Why use a 90-day window rather than 30?
Cancellation patterns often have monthly seasonality (B2B end-of-month PO restructuring, payday-cycle fraud campaigns, monthly stock counts triggering OOS-at-picking). 90 days catches three monthly cycles, enough to spot recurring patterns. 30 days is too short to distinguish “monthly recurring” from “one-off”.
Adobe Commerce vs Magento Open Source: difference?
None at the calculation. Adobe Commerce paid edition’s B2B Companies module adds approval-flow cancels (an order rejected by a Company approver moves to canceled); these appear in the chart but are typically rare. Open Source merchants without the B2B module don’t see this cause.
My multi-store Adobe Commerce, can I overlay Store Views on the same chart?
Yes, configure per-Store-View series in the manifest.
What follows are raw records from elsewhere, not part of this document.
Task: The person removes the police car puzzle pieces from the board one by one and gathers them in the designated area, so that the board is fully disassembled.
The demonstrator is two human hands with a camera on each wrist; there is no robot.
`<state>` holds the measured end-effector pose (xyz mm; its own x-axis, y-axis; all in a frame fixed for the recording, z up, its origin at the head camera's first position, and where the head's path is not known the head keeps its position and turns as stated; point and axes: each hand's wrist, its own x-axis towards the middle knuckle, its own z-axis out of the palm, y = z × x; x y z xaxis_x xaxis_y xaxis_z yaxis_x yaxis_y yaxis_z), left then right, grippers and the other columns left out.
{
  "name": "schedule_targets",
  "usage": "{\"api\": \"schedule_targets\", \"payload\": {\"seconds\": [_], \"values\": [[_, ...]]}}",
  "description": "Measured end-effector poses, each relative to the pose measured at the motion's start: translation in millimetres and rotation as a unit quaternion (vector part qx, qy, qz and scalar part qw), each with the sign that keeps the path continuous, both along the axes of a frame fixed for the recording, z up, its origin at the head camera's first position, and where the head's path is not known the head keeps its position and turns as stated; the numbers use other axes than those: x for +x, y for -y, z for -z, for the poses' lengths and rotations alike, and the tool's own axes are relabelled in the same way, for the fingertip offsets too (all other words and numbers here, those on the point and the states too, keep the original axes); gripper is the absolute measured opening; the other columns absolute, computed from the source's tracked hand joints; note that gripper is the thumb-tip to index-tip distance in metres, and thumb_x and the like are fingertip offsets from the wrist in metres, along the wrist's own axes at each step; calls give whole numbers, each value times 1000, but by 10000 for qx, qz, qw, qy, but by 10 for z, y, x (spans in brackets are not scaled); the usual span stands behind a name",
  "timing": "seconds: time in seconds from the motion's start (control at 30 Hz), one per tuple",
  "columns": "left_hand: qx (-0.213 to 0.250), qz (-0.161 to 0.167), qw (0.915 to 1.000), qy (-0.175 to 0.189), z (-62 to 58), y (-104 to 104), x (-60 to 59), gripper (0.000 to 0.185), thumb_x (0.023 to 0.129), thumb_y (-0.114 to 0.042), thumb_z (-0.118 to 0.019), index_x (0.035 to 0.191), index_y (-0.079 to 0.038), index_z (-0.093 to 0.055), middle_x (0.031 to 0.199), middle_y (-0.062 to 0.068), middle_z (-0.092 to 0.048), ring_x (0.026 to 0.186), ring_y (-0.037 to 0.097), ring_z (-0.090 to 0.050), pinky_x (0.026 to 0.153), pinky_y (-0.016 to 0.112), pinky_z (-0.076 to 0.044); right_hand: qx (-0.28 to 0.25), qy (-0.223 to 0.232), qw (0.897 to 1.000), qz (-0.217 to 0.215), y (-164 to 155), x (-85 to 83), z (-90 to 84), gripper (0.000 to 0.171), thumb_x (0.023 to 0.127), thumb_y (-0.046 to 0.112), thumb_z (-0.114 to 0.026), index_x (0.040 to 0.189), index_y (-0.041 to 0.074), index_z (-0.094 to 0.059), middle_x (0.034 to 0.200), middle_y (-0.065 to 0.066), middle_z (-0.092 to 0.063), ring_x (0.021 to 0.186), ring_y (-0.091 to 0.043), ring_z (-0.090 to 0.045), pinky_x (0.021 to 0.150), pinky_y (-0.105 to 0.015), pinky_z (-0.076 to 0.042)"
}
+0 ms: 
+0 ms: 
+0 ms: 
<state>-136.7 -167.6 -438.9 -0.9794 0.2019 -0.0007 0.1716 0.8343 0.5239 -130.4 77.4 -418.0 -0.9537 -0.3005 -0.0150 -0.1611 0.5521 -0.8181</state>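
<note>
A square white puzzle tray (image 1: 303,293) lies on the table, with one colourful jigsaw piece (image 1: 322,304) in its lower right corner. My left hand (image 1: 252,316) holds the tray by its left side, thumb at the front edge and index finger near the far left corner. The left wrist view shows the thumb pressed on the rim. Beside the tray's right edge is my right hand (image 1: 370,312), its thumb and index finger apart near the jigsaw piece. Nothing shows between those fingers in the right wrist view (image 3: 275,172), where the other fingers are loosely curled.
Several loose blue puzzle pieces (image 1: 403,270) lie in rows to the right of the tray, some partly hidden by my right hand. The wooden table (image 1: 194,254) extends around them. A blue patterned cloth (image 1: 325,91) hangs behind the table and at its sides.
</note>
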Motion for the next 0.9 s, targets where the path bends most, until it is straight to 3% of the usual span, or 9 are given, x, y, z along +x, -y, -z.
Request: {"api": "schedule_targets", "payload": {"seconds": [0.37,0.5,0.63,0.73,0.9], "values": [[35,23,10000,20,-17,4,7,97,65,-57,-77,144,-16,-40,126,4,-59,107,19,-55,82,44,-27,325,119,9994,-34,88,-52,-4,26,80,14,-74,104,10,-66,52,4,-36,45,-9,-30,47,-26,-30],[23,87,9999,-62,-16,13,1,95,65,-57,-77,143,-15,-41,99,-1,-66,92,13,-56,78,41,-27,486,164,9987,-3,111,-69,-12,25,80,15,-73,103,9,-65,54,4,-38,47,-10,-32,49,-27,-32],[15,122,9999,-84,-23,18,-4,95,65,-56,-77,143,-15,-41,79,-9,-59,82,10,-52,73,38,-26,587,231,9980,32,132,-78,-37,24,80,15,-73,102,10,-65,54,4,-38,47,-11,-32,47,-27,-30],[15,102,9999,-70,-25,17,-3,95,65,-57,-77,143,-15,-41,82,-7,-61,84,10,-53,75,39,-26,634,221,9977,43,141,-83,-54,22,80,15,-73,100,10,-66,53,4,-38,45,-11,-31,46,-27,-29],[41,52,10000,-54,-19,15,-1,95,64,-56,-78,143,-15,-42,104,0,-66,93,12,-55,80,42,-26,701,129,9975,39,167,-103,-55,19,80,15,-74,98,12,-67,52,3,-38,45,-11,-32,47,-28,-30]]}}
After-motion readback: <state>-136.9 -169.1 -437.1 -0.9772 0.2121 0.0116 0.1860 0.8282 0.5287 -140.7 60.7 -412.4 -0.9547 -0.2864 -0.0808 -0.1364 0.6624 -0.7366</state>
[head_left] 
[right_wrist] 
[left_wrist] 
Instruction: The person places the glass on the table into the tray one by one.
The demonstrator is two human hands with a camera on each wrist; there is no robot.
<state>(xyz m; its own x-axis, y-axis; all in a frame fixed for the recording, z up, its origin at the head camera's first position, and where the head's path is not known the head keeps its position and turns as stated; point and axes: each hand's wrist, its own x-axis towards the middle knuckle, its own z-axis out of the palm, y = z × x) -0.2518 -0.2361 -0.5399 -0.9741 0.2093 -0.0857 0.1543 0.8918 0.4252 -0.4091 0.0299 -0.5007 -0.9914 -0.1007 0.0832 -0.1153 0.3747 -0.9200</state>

Useful for spotting region-specific spikes (a UK warehouse stock-recount that doesn’t affect US, for example).
The chart shows a steady decline in cancellations, is that real progress?
Probably yes if it’s been sustained for 30+ days. Common drivers of declining cancellation: gateway-callback hardening (fewer timeout cancels), fraud-rule tuning (fewer false positives), MSI reservation-window adjustments (fewer OOS-at-picking). All three are operational maturity wins worth attributing.
Why doesn’t this card show abandoned carts?
Abandoned carts are quotes that never became orders; cancelled orders are orders that were created and then cancelled. They’re different funnel stages tracked by different tables in Adobe (quote vs sales_order). For cart abandonment trend, see Cart-Abandonment Spike Alert.
A spike on a single day, should I worry?
Not necessarily. Single-day spikes are usually one-off (a webhook burst failure, a fraud-rule tuning incident, a stock-recount). Sustained 7+ day elevation is the worry signal. The chart’s value is showing the difference between “yesterday was bad” and “the last fortnight is bad”.